**Required work**: Below are the records; repeat exactly their lines between the line holding "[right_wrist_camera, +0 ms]" and the line holding "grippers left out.", inclusive, skipping the pictures.
::::::::
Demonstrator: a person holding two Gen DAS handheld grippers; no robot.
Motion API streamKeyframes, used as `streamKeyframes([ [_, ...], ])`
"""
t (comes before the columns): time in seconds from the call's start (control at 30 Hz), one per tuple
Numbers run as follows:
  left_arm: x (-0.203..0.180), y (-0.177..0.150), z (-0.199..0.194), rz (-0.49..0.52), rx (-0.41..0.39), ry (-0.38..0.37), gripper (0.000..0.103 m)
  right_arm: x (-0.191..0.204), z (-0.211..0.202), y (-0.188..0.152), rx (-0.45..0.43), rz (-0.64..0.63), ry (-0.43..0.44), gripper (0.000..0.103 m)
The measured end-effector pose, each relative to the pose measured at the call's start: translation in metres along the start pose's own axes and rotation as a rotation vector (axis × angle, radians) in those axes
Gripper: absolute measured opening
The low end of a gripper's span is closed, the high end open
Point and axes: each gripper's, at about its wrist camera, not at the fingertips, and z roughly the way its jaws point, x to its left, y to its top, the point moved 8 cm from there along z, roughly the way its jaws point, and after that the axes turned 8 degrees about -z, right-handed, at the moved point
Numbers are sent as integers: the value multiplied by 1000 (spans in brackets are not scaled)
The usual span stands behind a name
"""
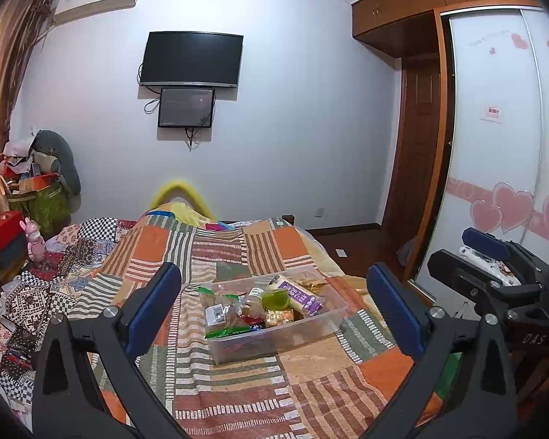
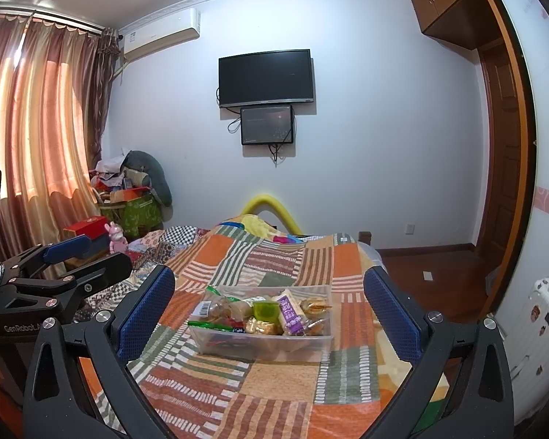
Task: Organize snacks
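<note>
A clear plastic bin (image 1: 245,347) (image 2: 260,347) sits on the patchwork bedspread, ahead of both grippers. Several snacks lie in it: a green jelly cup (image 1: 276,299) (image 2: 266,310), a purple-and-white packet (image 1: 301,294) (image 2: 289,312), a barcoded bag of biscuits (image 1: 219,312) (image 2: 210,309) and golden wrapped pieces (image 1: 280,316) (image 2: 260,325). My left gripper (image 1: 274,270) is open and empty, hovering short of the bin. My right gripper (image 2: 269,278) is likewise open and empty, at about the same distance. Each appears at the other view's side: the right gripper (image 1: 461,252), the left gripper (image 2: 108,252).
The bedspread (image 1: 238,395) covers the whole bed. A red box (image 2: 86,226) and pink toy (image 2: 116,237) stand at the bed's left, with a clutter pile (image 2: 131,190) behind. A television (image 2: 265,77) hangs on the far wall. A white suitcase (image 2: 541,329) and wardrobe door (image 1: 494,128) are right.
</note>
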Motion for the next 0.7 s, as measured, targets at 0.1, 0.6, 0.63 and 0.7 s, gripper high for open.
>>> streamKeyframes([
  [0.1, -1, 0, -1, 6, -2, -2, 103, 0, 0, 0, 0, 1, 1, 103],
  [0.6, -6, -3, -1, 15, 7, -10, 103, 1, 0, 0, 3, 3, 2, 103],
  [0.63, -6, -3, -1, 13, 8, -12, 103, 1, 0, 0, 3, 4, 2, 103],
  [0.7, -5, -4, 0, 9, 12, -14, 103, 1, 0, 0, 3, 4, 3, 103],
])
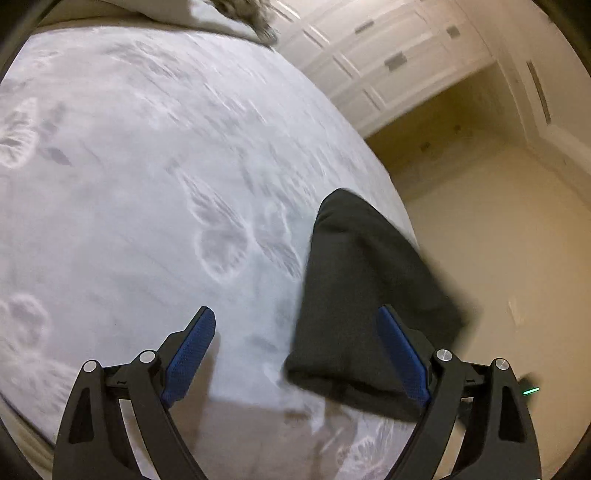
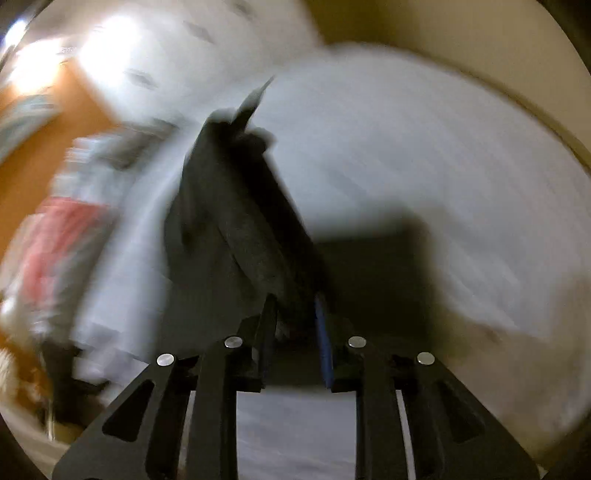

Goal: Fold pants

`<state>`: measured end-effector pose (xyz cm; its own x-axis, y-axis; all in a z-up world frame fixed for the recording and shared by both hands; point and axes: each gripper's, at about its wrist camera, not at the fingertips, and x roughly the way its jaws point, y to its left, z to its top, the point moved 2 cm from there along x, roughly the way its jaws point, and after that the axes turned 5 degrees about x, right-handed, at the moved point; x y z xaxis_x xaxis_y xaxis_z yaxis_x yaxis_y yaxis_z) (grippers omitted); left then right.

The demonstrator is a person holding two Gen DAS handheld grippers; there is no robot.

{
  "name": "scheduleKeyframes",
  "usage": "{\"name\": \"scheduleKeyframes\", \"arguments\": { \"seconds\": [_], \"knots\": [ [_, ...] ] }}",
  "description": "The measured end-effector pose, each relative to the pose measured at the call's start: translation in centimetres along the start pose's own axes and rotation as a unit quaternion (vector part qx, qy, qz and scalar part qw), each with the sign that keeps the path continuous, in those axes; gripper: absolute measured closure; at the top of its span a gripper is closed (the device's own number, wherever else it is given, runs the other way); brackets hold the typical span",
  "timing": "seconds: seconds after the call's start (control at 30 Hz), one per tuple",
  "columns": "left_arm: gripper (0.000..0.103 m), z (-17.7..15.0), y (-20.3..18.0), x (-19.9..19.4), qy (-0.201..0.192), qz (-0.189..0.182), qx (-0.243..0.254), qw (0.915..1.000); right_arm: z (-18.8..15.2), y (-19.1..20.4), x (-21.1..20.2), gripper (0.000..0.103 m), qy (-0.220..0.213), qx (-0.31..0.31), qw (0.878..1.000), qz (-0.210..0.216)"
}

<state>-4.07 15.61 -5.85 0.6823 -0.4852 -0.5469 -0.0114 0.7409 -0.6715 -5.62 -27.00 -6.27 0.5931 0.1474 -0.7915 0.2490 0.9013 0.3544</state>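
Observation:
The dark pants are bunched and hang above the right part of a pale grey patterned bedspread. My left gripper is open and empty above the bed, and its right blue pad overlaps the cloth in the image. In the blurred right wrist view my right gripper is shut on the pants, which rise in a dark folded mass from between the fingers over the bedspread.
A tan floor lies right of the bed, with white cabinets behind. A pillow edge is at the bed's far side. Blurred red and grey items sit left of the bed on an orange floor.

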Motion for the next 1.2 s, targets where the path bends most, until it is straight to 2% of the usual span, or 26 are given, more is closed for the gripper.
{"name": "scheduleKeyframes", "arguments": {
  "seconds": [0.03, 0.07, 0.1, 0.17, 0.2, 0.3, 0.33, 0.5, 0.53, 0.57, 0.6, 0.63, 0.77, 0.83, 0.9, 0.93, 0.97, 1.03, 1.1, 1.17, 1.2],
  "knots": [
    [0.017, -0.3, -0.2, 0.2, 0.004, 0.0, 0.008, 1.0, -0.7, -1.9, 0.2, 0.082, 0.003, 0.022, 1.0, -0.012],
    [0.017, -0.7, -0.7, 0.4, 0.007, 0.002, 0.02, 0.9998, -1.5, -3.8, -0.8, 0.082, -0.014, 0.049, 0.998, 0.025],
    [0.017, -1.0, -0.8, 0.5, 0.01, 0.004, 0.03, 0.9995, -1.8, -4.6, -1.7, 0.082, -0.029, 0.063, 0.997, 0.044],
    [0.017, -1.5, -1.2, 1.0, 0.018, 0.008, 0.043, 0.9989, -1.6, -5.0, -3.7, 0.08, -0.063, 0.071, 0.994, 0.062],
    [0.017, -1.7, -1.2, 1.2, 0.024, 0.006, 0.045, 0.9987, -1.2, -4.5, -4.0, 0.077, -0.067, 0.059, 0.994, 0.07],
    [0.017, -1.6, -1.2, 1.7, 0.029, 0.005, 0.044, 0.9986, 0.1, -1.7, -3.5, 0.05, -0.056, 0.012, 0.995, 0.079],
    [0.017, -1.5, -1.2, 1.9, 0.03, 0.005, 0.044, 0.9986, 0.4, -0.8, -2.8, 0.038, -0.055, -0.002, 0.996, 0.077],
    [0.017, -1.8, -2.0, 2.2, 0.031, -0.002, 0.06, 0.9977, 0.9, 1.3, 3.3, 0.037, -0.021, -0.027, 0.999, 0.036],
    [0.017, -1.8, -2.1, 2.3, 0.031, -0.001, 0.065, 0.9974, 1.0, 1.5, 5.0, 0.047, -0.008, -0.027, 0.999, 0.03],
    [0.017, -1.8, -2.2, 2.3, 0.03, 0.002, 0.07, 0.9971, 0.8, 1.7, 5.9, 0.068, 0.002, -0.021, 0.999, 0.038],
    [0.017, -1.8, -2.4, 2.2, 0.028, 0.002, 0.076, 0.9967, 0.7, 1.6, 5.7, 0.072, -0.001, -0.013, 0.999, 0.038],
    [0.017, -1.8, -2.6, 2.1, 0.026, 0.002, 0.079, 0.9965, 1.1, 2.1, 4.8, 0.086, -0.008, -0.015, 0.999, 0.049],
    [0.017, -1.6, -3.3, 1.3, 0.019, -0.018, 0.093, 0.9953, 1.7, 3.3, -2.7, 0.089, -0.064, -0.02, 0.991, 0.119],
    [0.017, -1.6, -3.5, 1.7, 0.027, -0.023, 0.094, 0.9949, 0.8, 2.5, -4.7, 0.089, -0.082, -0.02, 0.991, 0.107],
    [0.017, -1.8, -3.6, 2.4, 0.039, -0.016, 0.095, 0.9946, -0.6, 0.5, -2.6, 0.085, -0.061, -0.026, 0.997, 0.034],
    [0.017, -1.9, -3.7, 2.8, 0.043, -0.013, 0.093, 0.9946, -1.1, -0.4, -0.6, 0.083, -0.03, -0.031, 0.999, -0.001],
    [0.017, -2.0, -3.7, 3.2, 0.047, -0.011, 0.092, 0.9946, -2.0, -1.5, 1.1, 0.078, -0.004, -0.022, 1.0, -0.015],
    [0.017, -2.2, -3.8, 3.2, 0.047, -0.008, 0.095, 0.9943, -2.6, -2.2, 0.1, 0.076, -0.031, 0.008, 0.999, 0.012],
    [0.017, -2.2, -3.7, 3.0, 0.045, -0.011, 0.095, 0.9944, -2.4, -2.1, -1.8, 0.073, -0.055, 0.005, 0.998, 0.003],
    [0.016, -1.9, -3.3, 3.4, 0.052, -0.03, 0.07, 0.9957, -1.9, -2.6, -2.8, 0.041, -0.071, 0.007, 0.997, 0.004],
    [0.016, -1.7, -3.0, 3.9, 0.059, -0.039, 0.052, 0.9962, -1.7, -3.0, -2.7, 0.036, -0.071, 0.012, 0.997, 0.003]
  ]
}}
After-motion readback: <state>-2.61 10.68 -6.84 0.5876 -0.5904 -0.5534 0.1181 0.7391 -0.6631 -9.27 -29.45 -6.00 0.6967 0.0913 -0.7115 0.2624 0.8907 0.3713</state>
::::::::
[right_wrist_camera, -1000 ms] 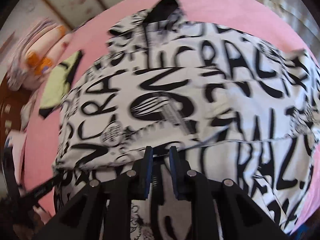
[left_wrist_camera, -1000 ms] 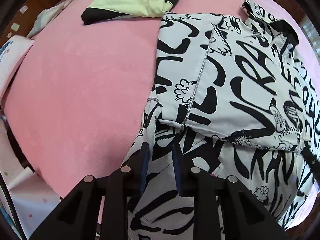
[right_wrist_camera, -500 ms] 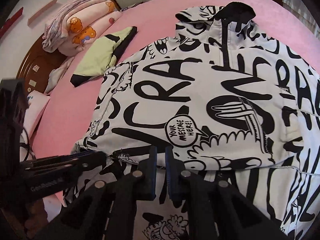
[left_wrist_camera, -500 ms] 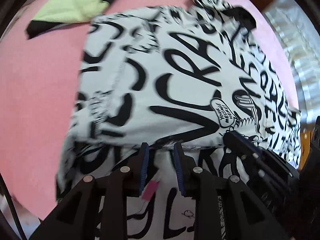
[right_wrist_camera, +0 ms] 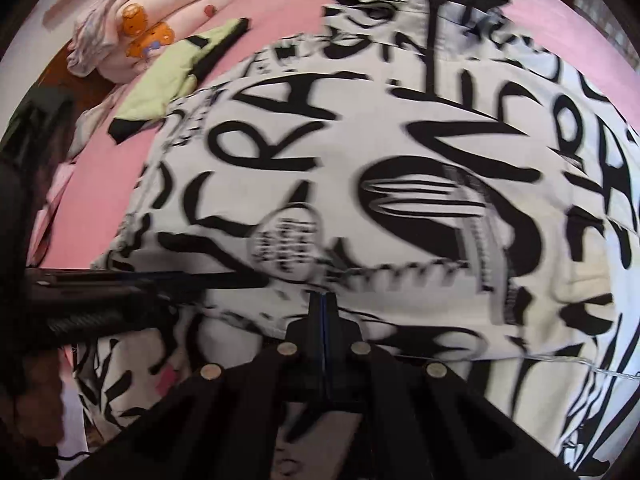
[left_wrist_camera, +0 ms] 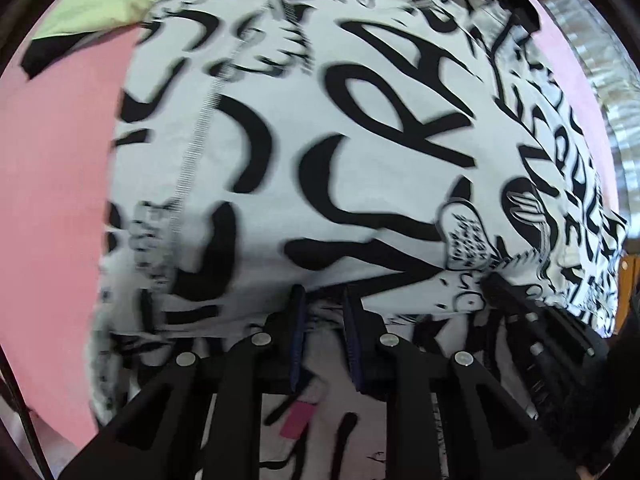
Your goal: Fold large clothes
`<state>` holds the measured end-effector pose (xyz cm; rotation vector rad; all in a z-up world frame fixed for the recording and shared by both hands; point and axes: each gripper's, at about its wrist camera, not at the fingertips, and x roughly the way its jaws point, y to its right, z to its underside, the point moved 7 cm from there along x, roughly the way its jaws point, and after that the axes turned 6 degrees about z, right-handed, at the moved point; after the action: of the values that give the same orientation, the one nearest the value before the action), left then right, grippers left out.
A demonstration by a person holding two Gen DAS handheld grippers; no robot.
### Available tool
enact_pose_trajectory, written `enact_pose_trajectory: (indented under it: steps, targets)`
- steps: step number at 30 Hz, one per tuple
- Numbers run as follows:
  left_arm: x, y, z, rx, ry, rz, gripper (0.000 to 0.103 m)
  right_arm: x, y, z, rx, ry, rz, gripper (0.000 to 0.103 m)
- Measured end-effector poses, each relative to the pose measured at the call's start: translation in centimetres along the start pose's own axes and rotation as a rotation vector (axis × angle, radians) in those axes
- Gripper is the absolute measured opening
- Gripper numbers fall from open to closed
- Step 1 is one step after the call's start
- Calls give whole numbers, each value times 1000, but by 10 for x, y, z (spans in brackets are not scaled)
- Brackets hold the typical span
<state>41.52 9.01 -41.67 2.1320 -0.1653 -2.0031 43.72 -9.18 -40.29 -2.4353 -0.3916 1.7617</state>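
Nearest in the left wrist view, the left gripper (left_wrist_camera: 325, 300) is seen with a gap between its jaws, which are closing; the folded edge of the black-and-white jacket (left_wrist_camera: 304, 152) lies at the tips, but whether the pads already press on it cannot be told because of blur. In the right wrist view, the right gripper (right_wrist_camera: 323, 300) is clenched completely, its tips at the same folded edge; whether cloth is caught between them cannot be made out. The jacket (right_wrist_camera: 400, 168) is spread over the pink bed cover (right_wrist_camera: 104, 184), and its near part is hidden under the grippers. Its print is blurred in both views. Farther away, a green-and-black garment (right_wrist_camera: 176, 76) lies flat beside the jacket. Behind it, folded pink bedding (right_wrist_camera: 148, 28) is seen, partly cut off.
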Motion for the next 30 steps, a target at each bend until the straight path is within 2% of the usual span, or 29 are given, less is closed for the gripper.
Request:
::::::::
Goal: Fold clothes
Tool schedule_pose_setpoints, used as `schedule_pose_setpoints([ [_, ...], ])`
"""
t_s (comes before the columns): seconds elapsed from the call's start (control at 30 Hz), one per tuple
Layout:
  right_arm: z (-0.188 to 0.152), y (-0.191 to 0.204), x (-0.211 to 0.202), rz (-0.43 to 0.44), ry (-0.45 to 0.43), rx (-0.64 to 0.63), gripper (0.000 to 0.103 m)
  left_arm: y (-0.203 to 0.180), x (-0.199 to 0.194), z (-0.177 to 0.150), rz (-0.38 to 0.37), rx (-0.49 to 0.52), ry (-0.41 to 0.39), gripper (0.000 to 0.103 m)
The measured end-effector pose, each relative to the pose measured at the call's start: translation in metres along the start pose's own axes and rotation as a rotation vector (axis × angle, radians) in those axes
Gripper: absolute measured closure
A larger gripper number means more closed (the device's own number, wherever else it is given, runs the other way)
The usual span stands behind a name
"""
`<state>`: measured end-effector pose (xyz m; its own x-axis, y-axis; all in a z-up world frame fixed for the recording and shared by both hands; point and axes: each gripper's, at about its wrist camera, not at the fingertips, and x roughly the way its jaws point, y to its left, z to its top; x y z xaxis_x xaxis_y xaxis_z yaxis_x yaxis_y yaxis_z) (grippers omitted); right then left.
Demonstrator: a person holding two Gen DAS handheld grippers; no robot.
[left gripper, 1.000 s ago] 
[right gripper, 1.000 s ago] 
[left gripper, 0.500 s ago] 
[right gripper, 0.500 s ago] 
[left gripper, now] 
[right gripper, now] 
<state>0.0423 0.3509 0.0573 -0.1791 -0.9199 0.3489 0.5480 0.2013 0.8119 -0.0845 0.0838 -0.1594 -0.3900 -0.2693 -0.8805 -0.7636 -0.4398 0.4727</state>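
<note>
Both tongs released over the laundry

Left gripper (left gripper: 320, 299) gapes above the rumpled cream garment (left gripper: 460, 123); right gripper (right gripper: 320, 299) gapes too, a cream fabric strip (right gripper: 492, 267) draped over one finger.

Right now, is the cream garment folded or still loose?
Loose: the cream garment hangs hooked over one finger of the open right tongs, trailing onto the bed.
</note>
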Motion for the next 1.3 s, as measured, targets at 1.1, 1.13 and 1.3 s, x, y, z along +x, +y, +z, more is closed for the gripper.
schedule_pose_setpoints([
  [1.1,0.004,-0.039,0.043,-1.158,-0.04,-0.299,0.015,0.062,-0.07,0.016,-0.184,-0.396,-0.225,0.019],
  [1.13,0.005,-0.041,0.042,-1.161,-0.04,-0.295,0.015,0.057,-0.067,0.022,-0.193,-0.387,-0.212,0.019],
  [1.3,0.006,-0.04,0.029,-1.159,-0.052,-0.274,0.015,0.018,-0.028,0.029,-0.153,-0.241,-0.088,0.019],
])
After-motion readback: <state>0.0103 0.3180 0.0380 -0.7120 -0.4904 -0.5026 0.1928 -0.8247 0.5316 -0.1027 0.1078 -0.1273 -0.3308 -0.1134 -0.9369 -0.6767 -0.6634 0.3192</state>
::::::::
**Solution below**:
[right_wrist_camera, +0 ms] 
[left_wrist_camera, +0 ms] 
Your goal: Fold large clothes
`<state>` holds the measured end-effector pose (xyz cm; rotation vector rad; all in a z-up world frame fixed for the recording and shared by both hands; point and axes: each gripper's, at about its wrist camera, not at the fingertips, and x roughly the way its jaws point, y to its right, z to its underside, the point moved 7 cm from there along x, roughly the way its jaws point, and after that the axes turned 6 degrees about z, right-handed, at the moved point; after the action: of the values that give the same orientation, the one nearest the value before the action), left then right, grippers left out.

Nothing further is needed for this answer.